# Section 1: The History and Philosophy of Scientific Computing

![Pangeo Logo](images/pangeo_logo_small.png)

In this series of lectures, we will be considering not just what a Pangeo platform is and how to create it, but also the context in which the need for such a platform arose and why existing platforms and paradigms were (and are) not addressing the needs of scientific computing then and now. Section 1 will be focused on what user of scientific compouting systems really need and what systems they have been provided with so far that at best only partially adress their needs, and in a worst case distort the nature of the scientific enquiry so that fits inside thecnology available, rather than technology we create being driven by the needs of scientific enquiry. We will start by looking at a few typical use cases of scientific computing systems. We will then describe existing solutions and examine their shortcomings.

## What is a scientific computing system?

A scientific computing system is one that is primarily used for creating, processing and analysing scentific data from observatios and simulations for purpose of developing scientific knowledge and understanding. 

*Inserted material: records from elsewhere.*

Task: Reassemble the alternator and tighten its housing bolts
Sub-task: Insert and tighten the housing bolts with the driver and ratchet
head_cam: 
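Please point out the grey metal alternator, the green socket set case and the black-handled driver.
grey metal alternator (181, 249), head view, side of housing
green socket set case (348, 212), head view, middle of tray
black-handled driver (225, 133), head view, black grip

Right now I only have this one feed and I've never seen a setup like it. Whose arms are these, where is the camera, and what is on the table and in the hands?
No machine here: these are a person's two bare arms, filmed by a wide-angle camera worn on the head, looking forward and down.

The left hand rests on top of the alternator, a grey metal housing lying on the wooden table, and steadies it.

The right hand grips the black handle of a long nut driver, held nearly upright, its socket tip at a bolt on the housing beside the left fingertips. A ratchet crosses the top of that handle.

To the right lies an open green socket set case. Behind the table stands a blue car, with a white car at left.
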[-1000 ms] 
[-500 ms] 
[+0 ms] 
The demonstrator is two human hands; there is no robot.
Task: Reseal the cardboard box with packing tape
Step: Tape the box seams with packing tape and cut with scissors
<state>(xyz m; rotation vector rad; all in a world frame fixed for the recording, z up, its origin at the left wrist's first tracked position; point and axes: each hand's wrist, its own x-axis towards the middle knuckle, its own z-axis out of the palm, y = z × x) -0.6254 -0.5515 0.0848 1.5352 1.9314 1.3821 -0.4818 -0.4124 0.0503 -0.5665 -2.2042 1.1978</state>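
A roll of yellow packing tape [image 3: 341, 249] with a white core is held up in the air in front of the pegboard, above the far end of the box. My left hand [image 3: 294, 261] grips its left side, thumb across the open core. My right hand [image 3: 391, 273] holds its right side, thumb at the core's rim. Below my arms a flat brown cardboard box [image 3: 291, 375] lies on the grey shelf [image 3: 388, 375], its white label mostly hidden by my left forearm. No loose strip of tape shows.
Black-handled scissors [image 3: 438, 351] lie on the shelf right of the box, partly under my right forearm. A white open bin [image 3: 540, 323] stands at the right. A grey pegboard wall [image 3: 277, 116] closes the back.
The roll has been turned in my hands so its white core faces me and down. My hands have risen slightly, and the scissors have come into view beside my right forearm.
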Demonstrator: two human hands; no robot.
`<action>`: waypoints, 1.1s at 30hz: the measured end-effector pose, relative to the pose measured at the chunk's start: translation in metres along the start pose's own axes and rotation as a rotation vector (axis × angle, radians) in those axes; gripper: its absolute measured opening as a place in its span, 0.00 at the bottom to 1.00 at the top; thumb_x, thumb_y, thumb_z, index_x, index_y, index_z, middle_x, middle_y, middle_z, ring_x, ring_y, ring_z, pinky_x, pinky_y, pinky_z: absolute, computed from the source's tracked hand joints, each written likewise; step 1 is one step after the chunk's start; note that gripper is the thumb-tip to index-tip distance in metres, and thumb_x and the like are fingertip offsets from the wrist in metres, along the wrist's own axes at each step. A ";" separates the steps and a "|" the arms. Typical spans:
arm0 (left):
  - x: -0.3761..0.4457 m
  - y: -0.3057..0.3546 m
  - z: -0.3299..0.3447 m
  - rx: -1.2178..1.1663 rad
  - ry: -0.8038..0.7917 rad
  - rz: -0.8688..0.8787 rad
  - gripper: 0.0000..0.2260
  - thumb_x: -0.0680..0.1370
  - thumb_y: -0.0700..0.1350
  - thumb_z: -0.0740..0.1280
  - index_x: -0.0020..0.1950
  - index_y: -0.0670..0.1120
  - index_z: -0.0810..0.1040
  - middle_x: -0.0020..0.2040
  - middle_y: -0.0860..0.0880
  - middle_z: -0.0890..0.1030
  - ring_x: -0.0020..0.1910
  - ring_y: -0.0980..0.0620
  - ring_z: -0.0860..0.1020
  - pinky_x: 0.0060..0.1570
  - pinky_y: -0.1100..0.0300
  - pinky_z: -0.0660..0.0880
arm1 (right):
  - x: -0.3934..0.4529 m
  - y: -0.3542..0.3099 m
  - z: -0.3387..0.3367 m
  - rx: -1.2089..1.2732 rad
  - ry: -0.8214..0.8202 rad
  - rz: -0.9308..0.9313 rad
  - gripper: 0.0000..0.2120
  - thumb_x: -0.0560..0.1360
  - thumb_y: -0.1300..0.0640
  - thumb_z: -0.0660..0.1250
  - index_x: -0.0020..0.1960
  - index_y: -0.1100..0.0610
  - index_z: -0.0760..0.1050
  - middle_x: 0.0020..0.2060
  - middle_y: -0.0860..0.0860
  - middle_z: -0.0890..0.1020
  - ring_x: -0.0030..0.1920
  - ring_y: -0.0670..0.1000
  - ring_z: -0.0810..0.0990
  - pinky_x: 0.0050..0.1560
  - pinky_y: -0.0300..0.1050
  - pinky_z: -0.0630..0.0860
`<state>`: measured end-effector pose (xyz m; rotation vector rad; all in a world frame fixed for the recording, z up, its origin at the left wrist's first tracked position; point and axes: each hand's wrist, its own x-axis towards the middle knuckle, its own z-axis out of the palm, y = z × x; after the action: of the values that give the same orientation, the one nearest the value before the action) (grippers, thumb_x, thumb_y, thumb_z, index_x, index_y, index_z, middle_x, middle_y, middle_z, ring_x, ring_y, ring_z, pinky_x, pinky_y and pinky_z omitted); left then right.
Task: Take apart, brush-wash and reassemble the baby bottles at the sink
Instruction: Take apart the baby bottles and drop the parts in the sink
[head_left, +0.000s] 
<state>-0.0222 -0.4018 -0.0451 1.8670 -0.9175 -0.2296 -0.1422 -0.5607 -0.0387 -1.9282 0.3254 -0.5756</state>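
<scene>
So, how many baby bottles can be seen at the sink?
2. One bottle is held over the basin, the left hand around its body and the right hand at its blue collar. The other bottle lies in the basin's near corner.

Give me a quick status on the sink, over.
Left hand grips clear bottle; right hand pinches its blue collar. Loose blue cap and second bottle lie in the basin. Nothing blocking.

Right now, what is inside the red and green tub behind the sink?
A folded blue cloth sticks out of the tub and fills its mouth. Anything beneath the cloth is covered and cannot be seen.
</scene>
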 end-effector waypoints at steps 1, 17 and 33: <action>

## Key concepts and components of scientific system

First lets define the necessary components of a scientific computing system.
![Conceptual Elements of a Scientific Computing System x](images/SystemElements_conceptual.png)

* *User interaction device* - The user needs a way to interact with system to develop and initate workflows and interact with data through visualisations.
* *Computing resource* - At the core of a platform are some pieces of silicon (it is still all silicon for the time being) which performs many operations per second. For a time, these pieces of silicon evolved to do more and more computation withoutn having to do much except wait and regularly buy new silicon. Due to fundamental physical limits, rather than a particular chip being faster, it can do more computation in parallel. So to get more from our silicon, we have to do computing a little differently. After converging on CPUs for all compute for a time, we are once again seeing compute diverge into specialised silicon forms such as GPUs, *field-programmable fate arrays* (FPGAs) and *application-specific integrated circuits* (ASIC). 
* *Data Storage* - Users are consuming, producing, transforming and analysing data. Volumes of datas have faster that our ability to use, often because operations are O(n^2) or O(n^3).
* *Software tools and libraries* Users need software that translates the high-level operations they want to perform on data into operations on silicon. Any particular project uses a variety of general tools, general science tools and domain specific tools. An indiavidual may be working with several, sometimes mutually incompatible toolsets and need to be able to switch between them. Conversely a project may want the same toolset on multiple different platforms.
* *Source code* one of the primary forms of expressing scientific knowledge in the current era is as computer code. Theories and equations are translated into source code. Scientists need to be able to work easily and efficiently with source code in a way that facilitates robust, reproducible science rather than hindering it. 
* *Results communication* Communicating the results in variety of ways is increasingly recognised as part of the research process rather than a separate activity, and not just in applied or particularly high impact and visibility research e.g. climate change. Scientific compute systems should also facilitate sharing of key results and the elements that underly those results in an secure, intuitive and elegant way.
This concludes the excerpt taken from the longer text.